Por supuesto, Rebeca se entera de las intenciones de su hijo mayor y le recomienda a Jacob que se vaya a Jarán, donde viven su padre y sus hermanos y que se quede allí hasta que se enfríe la cólera de Esaú. Después, en otro despliegue de astucia le dice a Isaac:
“Estas mujeres hititas –refiriéndose a las de Esaú– me hacen la vida imposible. Si Jacob toma por mujer a una hitita como éstas, una muchacha de este país, prefiero morir”.
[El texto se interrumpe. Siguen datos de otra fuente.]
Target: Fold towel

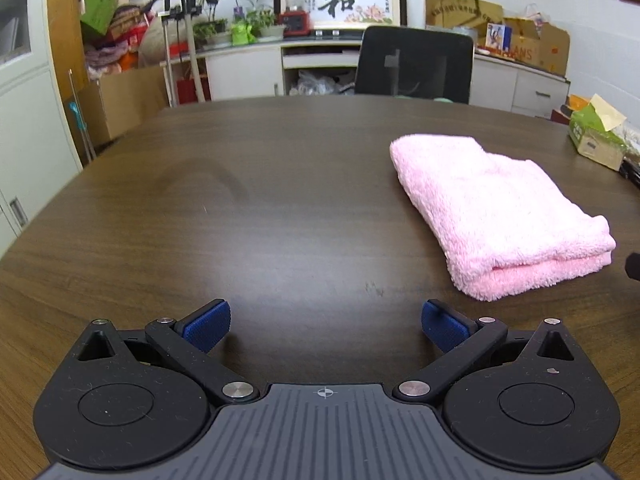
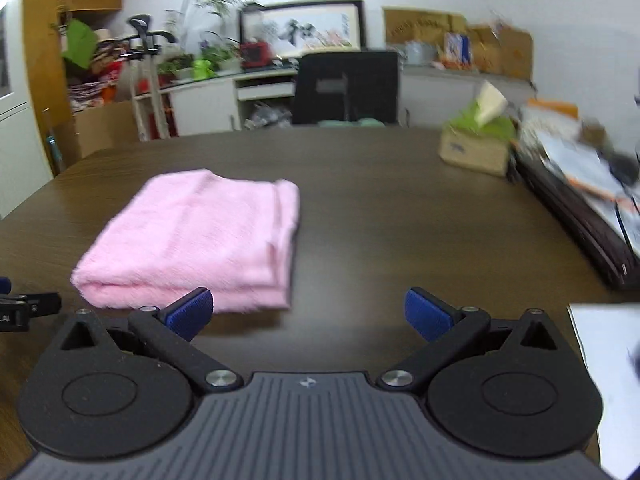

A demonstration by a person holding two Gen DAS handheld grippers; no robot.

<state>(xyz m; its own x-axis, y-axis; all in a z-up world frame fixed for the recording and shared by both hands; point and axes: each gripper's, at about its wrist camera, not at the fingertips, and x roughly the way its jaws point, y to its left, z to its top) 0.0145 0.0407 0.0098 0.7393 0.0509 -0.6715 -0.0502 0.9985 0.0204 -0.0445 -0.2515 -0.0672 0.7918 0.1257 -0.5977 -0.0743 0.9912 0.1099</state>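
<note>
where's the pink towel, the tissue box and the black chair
pink towel (image 1: pixel 496 208), left wrist view, middle of its top layer
tissue box (image 2: pixel 474 152), right wrist view, its front side
black chair (image 1: pixel 414 64), left wrist view, its backrest

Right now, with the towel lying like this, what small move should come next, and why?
Probably a retreat rather than another fold: the pink towel already lies doubled in stacked layers on the table, and both the left gripper and right gripper are open, holding nothing. I'd ease both back.
</note>
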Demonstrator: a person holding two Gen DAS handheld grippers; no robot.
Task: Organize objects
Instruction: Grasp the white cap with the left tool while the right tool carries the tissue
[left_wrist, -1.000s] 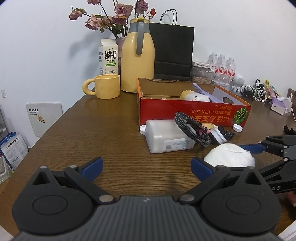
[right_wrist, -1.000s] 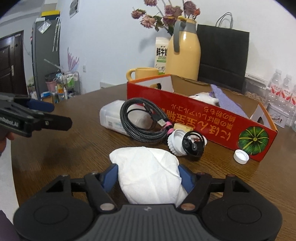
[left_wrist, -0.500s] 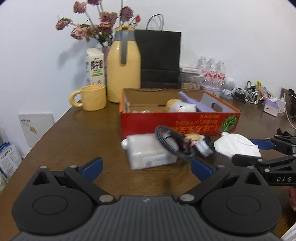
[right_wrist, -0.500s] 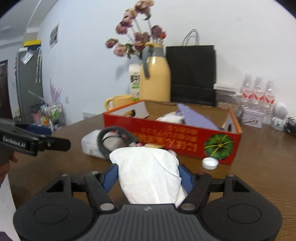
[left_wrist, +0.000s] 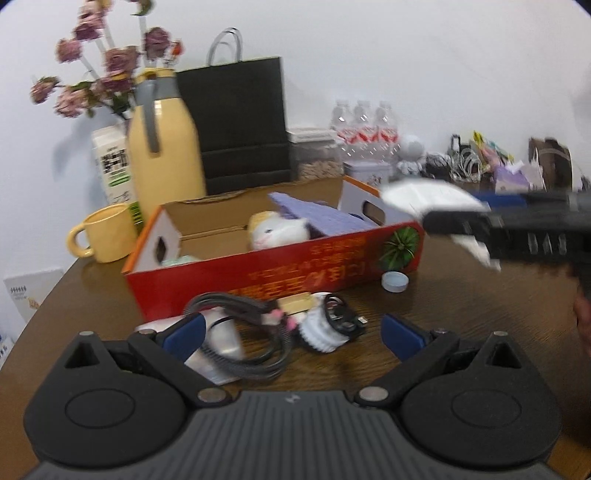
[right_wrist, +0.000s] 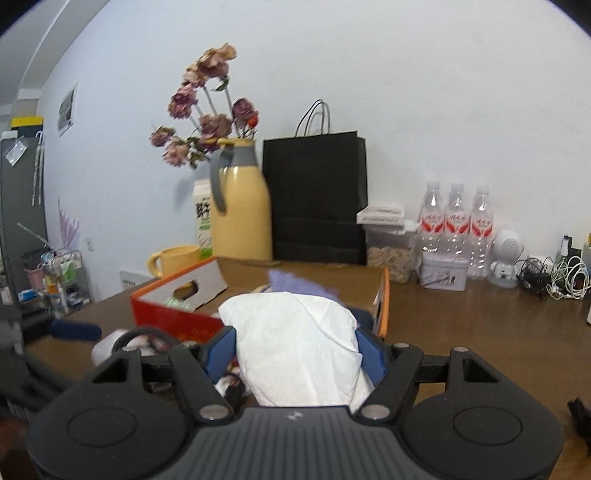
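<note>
Both handheld tools share one build. The left gripper (left_wrist: 291, 334) has a matte black body with a ribbed grey plate at its centre, two round black discs either side, silver screw heads at the linkage pivots, and blue pads on its fingertips (left_wrist: 184, 331). The right gripper (right_wrist: 293, 349) looks the same: black angular arms, blue pads (right_wrist: 220, 349), silver pivot screws, and a small pale logo on the ribbed plate.
</note>
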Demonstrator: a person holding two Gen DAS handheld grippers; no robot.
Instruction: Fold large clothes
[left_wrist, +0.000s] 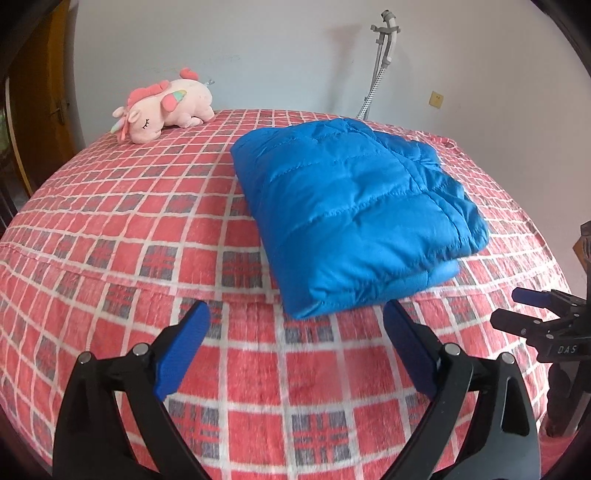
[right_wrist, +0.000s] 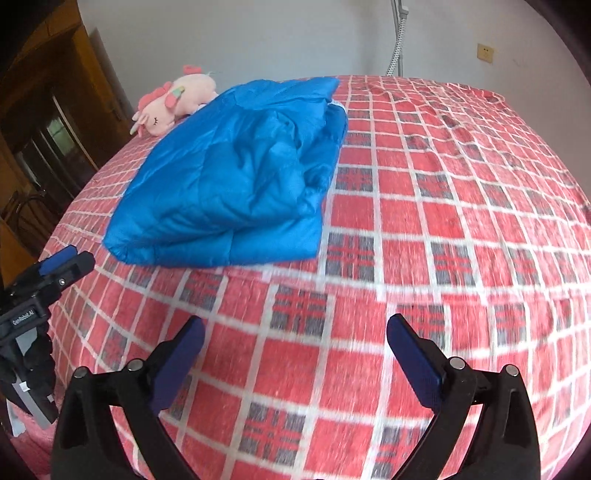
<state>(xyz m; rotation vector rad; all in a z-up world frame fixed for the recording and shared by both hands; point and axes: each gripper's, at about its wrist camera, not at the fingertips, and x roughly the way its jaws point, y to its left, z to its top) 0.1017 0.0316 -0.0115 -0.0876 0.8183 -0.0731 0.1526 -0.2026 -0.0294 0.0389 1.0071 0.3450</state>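
Observation:
A blue quilted puffer jacket (left_wrist: 354, 214) lies folded into a thick rectangle on the red plaid bed cover (left_wrist: 110, 229). It also shows in the right wrist view (right_wrist: 236, 177), up and to the left. My left gripper (left_wrist: 297, 317) is open and empty, just short of the jacket's near edge. My right gripper (right_wrist: 295, 332) is open and empty, over bare bed cover (right_wrist: 461, 206) to the right of the jacket. The right gripper shows at the right edge of the left wrist view (left_wrist: 532, 314). The left gripper shows at the left edge of the right wrist view (right_wrist: 62, 266).
A pink unicorn plush (left_wrist: 166, 109) lies at the far left of the bed, behind the jacket (right_wrist: 173, 101). A garment steamer pole (left_wrist: 380, 62) stands by the white wall. A wooden door (left_wrist: 40, 103) is at the left. A wall socket (left_wrist: 436, 99) is at the right.

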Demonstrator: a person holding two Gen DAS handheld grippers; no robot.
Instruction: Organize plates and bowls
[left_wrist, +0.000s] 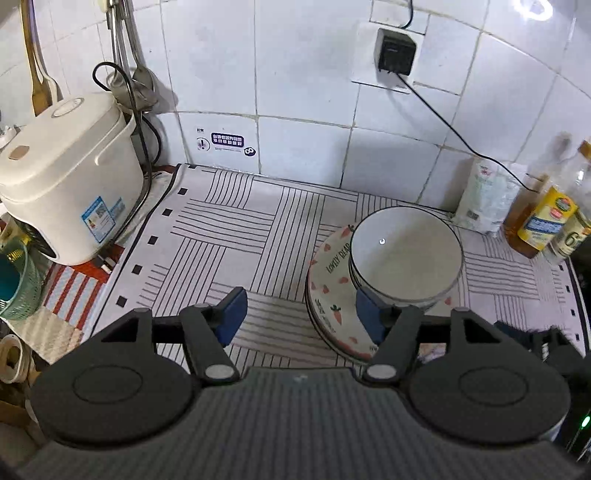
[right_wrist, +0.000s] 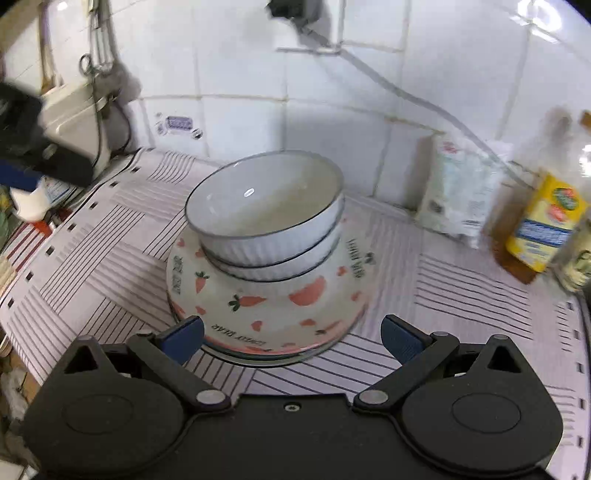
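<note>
Both blue-padded grippers, left (left_wrist: 301, 314) and right (right_wrist: 291, 338), spread, empty; two stacked white ribbed bowls (right_wrist: 266, 210) sit on carrot-print plates (right_wrist: 269, 306), maybe two.

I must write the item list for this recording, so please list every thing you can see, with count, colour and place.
ribbed bowls: two, white with dark rims, nested on the plates
carrot plates: stacked, exact count unclear, white with pink and orange prints, mat centre
mat: one, white with black stripes, on the counter
rice cooker: one, cream, left
bag: one, white, by the wall
bottles: several, yellow labels, right
wall plug: one, black
left gripper: jaws open, empty
right gripper: jaws open, empty
</note>
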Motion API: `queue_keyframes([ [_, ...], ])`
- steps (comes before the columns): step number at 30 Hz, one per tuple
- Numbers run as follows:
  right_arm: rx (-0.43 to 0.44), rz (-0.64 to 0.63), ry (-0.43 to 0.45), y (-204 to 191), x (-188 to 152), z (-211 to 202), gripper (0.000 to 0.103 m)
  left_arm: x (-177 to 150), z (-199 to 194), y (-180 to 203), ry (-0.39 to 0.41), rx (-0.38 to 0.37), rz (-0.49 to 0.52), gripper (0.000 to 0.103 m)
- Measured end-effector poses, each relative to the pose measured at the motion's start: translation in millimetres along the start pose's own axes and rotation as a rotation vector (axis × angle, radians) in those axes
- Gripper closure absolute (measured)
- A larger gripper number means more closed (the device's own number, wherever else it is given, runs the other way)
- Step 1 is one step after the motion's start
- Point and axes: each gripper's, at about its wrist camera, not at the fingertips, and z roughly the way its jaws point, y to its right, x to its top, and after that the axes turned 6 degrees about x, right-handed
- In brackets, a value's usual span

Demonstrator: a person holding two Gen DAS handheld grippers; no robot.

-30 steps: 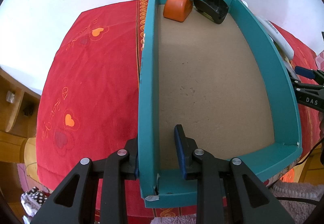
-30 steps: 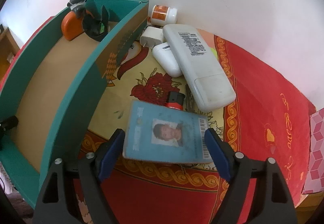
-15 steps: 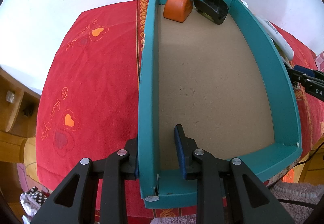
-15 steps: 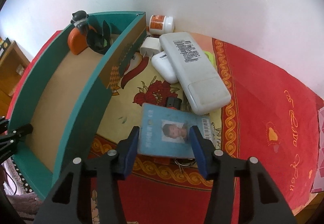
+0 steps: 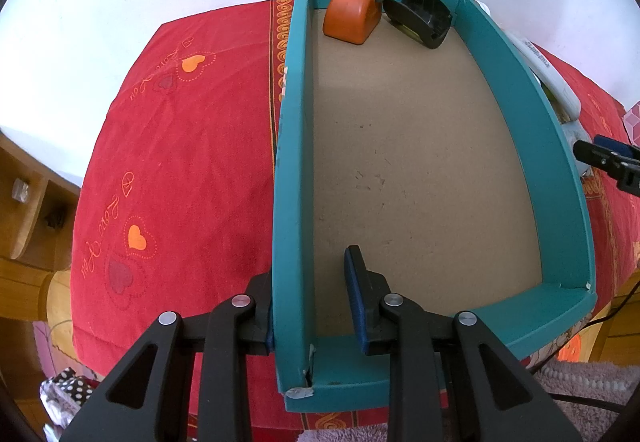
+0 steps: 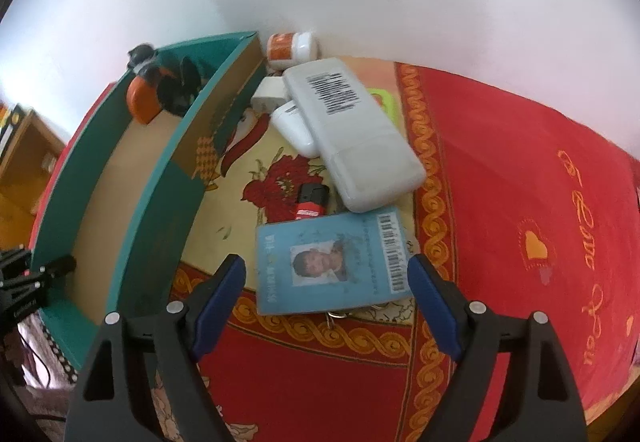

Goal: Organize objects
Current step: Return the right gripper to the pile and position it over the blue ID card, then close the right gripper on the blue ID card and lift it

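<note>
A teal cardboard box (image 5: 540, 178) lies on a red bedspread. At its far end stand an orange block (image 5: 352, 18) and a black holder (image 5: 424, 18). My left gripper (image 5: 308, 266) straddles the box's left wall: the left pad lies against the outside, while a strip of brown floor shows between the wall and the right pad. A pale blue ID card (image 6: 332, 266) lies flat on the cloth. My right gripper (image 6: 327, 262) hovers over it, its jaws opening wide, and neither pad touches the card.
Beyond the card lie a red and black lighter (image 6: 312, 200), a large white remote (image 6: 352, 134), a smaller white remote (image 6: 294, 126), a white plug (image 6: 270, 94) and an orange-labelled bottle (image 6: 290, 48) by the wall. Wooden furniture stands to the left.
The right jaws narrowed around the card, then spread wide again, and the gripper drew back from it. The card lies slightly turned. The left gripper has not moved.
</note>
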Motion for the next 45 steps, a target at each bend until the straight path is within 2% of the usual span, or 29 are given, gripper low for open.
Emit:
queue_keyframes([
  [5, -0.035, -0.095, -0.058, -11.9, 4.4, 16.0, 0.019, 0.1, -0.6, 0.5, 0.002, 0.001, 0.002, 0.075],
  [12, -0.055, -0.134, -0.095, -15.3, 12.7, 26.5, 0.019, 0.3, -0.7, 1.5, 0.003, 0.003, 0.003, 0.075],
  [15, -0.011, -0.102, -0.083, -11.4, 14.3, 18.9, 0.019, 0.3, -0.5, 2.2, 0.003, 0.003, 0.002, 0.075],
  [18, 0.018, -0.064, -0.111, -1.7, 16.0, 19.7, 0.0, 0.3, -0.5, 2.2, 0.004, 0.003, 0.002, 0.075],
  [24, 0.032, -0.065, -0.164, 1.7, 20.0, 32.3, 0.0, -1.0, -2.1, 4.3, 0.01, 0.003, 0.002, 0.075],
  [28, 0.004, -0.119, -0.202, -6.6, 24.6, 49.8, 0.0, -1.3, -2.6, 5.0, 0.01, 0.004, 0.002, 0.075],
  [31, 0.0, -0.108, -0.228, -8.0, 27.2, 64.0, 0.0, -1.4, -3.2, 5.8, 0.011, 0.003, 0.005, 0.075],
  [36, -0.004, -0.106, -0.237, -10.5, 30.3, 74.6, 0.0, -1.6, -3.8, 6.3, 0.011, 0.003, 0.007, 0.075],
  [38, -0.007, -0.098, -0.241, -5.5, 32.8, 76.1, 0.002, -1.7, -3.8, 6.3, 0.011, 0.003, 0.007, 0.075],
  [39, -0.012, -0.086, -0.236, -5.0, 34.3, 77.2, 0.007, -1.7, -3.9, 6.3, 0.011, 0.003, 0.007, 0.075],
  [45, -0.041, -0.053, -0.217, 5.2, 39.0, 74.2, 0.009, -1.6, -4.1, 6.2, 0.012, 0.003, 0.005, 0.075],
])
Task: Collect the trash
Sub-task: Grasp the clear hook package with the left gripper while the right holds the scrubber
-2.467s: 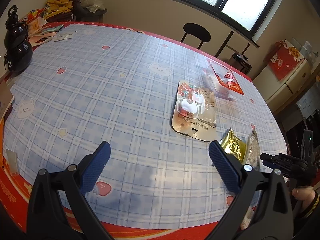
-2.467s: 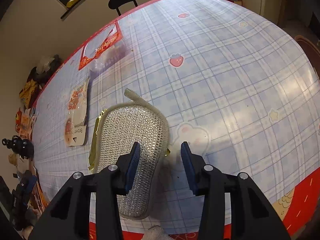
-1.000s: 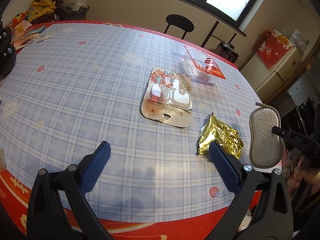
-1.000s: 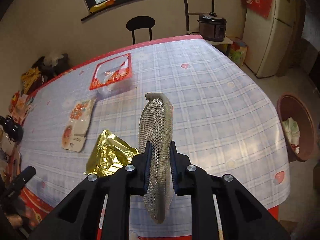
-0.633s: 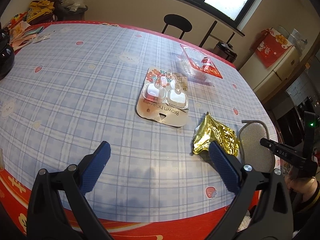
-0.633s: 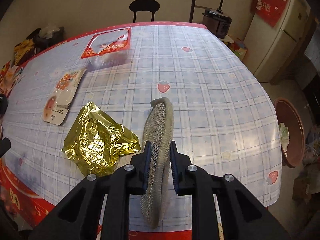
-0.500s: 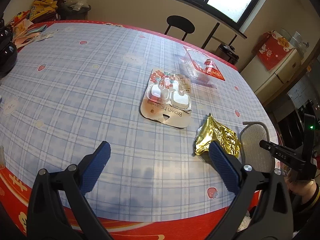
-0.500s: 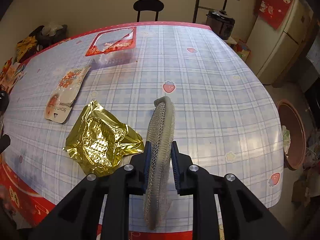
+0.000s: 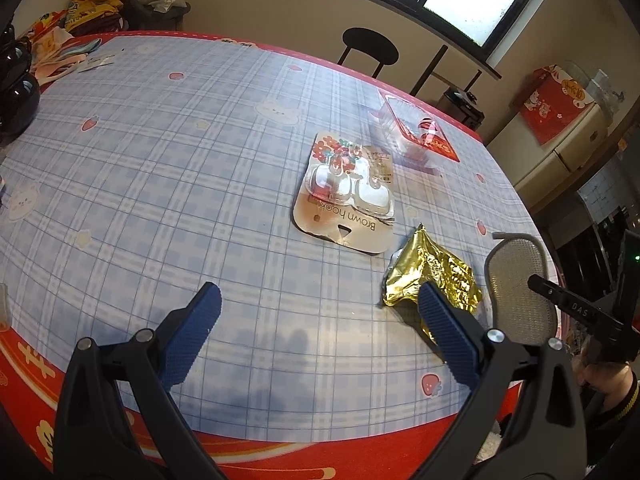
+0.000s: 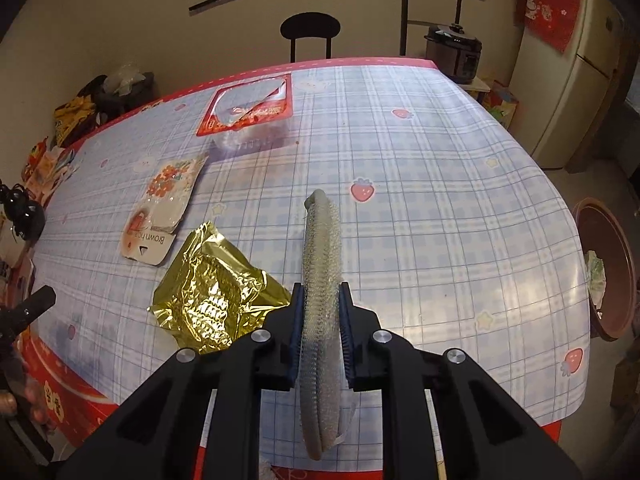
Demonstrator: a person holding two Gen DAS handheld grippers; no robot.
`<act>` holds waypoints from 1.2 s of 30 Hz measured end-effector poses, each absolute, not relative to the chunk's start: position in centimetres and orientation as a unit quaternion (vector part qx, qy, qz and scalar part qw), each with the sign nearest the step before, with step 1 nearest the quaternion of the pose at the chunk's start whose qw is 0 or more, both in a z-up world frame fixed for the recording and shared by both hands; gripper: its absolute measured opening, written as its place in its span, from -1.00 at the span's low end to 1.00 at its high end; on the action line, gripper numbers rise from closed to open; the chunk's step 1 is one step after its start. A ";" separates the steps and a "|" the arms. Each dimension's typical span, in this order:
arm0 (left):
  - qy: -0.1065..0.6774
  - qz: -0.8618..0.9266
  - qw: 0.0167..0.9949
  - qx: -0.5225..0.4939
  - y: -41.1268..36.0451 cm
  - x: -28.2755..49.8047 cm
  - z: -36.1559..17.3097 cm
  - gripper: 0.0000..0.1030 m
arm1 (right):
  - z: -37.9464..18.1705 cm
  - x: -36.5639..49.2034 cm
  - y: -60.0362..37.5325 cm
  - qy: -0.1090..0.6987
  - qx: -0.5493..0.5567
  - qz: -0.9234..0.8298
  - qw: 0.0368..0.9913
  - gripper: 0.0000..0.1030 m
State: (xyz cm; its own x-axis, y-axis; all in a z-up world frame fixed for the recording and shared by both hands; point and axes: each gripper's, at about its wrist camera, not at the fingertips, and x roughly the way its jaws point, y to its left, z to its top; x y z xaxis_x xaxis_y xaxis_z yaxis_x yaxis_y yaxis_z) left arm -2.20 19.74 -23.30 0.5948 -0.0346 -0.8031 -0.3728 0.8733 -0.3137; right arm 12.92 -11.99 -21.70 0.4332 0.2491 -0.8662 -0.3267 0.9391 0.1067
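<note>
My right gripper [image 10: 321, 308] is shut on a silver mesh scrubbing pad [image 10: 321, 248] and holds it on edge above the table's near side; the pad also shows in the left wrist view [image 9: 518, 284]. A crumpled gold foil wrapper [image 10: 212, 288] lies on the cloth just left of it, also in the left wrist view [image 9: 432, 276]. A "Brown hook" blister card [image 9: 348, 196] lies beyond the foil. A clear plastic tray with a red label [image 10: 250, 114] sits farther back. My left gripper [image 9: 316, 312] is open and empty above the table's near edge.
A brown trash bin [image 10: 608, 276] with some trash in it stands on the floor right of the table. A black teapot [image 9: 16, 96] and bags sit at the table's far left. A black stool [image 10: 310, 30] stands behind the table.
My right gripper closed on the mesh pad and lifted it off the table, turning it on edge and uncovering the gold foil. My left gripper stayed open and shifted slightly.
</note>
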 end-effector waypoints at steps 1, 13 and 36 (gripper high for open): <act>0.439 0.100 0.863 -0.228 20.0 -2.0 -23.3 0.88 | -21.8 13.0 -12.3 0.504 -0.035 0.169 0.846 -0.66; 0.400 0.071 0.892 -0.199 22.8 6.6 -22.4 0.47 | -22.6 13.7 -14.1 0.517 -0.019 0.149 0.843 -0.66; 0.477 0.033 0.863 -0.160 22.6 17.1 -30.6 -0.06 | -22.7 16.1 -14.6 0.528 -0.035 0.110 0.841 -0.66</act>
State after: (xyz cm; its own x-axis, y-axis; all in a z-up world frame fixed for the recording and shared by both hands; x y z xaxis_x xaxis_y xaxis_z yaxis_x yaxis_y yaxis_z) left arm 17.09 22.64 -30.64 0.5422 -0.0959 -0.8348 -0.2102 0.9464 -0.2452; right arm 16.05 -14.55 -22.71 0.4179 0.1474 -0.8964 -0.2218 0.9734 0.0567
E Isaac, pobre hombre ingenuo, pica el anzuelo, llama a Jacob y le dice, a modo de orden y reiterando su bendición sin ningún resentimiento:
“No te cases con una mujer cananea. Anda, vete a Padam Aram, a casa de tu abuelo Batuel, y toma allí por mujer a una de las hijas de tu tío Labán. Que el Dios Poderoso te bendiga y te haga tan fecundo y numeroso que llegues a ser una muchedumbre de naciones. Que Él te conceda la bendición de Abraham a ti y a tus descendientes y llegues a poseer la tierra en la que resides como emigrante, la que Dios entregó a Abraham”.
Así,
con el mandato y la bendición de su padre, por miedo a que Esaú le mate en cuanto
éste muera, Jacob huye de la Tierra Prometida. Abraham no había permitido a
Isaac que se fuese a Jarán a buscar mujer por miedo a que se quedase allí. Pero
a él no le queda más remedio que ordenar a su hijo que la abandone. No volverá
a ella hasta veinte años más tarde y cuando vuelva, no lo hará por su propia
voluntad. Pero era la voluntad de Dios que volviese, y volvió. Lo veremos en la
próxima singladura.
[1] No tengo una idea cabal de lo que
pudieran representar 400 monedas de plata en aquella época, pero por otras
referencias bíblicas comparables, se me antoja que Efrón se aprovechó de
Abraham. En efecto, san Mateo nos dice en su evangelio lo siguiente,
refiriéndose al “arrepentimiento” de Judas: “… devolvió las treinta monedas
de plata a los jefes de los sacerdotes […] Los jefes de los sacerdotes tomaron
las monedas y dijeron: ‘No se pueden echar en el tesoro del templo, porque son
precio de sangre’. Y después de deliberar, compraron con ellas el campo del
alfarero para sepultura de forasteros”. Si consideramos que este campo
estaba al lado de la gran ciudad de Jerusalén, mientras el de Abraham estaba cerca
de la pequeña ciudad de Hebrón, admitimos que la inflación ha sido una
constante en la historia de la humanidad y nos damos cuenta de que entre los
dos episodios median 1.800 años, entonces, el precio de 400 monedas de plata
debió ser un auténtico latrocinio contra Abraham.